TASK TO CARRY OUT:
Pick every line out of the entries below that holds the string "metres", and report them.

*** INPUT MATERIAL ***

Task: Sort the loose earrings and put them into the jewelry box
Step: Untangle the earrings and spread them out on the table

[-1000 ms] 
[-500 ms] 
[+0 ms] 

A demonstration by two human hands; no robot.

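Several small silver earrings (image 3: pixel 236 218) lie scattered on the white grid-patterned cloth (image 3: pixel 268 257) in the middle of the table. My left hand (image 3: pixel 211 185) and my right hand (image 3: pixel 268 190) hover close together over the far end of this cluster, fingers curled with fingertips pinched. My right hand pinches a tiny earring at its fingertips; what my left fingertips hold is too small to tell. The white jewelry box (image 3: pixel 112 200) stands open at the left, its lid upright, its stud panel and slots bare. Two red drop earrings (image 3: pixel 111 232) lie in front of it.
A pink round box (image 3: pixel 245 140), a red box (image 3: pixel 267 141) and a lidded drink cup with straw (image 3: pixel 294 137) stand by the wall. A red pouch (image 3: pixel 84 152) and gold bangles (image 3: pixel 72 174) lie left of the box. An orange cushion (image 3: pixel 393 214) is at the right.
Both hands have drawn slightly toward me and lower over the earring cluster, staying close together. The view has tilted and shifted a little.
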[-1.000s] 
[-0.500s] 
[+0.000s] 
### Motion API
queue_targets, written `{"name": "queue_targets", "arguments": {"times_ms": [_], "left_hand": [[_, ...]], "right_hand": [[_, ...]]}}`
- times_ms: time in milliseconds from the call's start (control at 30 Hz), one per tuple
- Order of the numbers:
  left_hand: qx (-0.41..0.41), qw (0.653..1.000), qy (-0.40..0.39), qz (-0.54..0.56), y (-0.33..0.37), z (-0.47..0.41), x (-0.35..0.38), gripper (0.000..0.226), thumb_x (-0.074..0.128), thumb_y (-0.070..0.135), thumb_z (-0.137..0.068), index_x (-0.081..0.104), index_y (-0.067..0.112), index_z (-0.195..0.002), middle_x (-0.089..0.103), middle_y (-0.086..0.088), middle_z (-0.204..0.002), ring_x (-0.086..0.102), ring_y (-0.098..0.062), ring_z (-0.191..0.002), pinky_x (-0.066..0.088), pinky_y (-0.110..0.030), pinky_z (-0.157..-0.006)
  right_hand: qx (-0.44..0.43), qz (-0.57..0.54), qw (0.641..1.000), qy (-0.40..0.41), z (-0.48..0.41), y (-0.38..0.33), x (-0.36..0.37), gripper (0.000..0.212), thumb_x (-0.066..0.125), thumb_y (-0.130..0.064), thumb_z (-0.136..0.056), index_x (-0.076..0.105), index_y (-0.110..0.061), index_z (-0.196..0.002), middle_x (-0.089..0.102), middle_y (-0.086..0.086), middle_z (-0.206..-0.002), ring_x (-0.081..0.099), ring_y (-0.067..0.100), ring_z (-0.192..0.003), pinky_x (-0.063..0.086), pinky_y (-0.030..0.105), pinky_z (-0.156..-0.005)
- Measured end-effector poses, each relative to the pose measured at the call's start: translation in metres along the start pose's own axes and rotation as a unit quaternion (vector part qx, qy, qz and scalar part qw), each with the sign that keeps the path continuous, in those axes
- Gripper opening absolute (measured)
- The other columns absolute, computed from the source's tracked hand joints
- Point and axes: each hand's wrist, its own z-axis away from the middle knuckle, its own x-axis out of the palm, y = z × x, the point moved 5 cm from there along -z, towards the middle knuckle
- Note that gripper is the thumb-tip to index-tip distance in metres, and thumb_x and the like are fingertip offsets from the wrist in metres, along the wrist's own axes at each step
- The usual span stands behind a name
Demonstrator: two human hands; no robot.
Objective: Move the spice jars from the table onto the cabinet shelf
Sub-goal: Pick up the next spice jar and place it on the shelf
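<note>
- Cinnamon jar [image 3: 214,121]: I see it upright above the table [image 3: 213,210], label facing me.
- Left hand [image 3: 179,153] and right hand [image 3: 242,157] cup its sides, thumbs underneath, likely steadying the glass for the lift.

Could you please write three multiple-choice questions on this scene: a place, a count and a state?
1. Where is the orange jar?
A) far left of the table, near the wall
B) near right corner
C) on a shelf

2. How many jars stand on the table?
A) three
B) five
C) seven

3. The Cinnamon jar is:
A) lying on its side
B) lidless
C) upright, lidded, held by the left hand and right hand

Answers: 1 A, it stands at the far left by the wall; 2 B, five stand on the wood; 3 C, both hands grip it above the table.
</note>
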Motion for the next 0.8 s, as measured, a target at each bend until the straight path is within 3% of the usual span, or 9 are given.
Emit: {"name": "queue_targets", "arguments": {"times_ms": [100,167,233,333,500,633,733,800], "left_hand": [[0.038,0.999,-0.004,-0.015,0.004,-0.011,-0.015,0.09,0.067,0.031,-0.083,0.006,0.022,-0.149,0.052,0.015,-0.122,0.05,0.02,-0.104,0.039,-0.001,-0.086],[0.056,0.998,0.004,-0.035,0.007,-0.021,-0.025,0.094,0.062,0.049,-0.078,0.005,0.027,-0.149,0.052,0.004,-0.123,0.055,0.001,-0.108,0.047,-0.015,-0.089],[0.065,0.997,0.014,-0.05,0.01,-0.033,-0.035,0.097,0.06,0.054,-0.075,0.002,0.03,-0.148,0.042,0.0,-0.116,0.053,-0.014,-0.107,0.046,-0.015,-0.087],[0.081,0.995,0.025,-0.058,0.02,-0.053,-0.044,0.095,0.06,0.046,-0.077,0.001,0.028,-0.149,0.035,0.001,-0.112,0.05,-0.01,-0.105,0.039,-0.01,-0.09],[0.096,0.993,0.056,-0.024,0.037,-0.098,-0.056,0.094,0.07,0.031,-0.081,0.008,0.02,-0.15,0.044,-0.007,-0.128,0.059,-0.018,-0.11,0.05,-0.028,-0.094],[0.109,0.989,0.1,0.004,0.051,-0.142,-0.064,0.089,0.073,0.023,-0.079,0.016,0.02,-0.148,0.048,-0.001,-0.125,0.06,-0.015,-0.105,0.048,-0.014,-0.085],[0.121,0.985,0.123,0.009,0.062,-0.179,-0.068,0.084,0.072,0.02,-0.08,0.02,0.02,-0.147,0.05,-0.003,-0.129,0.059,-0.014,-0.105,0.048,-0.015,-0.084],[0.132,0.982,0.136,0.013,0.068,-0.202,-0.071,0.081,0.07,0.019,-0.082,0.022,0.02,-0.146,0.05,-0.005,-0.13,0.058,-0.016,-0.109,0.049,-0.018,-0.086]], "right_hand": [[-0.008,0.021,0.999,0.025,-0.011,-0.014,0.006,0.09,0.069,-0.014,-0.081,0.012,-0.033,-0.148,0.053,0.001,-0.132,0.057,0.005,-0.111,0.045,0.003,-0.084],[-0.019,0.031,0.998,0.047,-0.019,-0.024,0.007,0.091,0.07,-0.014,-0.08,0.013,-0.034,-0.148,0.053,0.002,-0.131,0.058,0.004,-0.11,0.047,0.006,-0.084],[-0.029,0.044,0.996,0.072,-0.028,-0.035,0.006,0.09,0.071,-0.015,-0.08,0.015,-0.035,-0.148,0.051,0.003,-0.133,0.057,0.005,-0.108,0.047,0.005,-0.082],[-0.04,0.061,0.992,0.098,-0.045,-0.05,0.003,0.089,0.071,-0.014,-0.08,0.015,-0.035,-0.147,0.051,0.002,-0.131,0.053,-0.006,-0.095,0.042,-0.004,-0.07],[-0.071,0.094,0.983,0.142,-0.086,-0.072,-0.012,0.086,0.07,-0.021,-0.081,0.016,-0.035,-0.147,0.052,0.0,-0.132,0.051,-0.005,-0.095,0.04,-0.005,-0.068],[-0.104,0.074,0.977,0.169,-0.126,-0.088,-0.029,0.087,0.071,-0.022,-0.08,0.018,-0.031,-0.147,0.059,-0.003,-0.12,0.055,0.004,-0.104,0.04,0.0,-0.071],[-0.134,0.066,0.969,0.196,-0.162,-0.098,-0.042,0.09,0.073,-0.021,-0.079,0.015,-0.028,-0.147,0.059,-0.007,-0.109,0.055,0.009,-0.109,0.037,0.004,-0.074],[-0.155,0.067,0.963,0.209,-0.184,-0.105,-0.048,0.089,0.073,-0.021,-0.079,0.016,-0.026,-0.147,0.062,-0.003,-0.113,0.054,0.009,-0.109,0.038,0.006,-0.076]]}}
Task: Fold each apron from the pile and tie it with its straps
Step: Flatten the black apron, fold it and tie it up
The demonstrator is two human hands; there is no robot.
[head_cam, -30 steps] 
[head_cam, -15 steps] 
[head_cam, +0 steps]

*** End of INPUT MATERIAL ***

EXERCISE OUTPUT:
- Measured end-effector poses, each relative to the pose measured at the call's start: translation in metres along the start pose's own axes and rotation as a unit quaternion (vector part qx, qy, qz and scalar part qw), each with the sign that keeps the path continuous, in those axes
- Note that gripper is the thumb-tip to index-tip distance in metres, and thumb_x and the like are fingertip offsets from the wrist in metres, along the wrist's own axes at each step

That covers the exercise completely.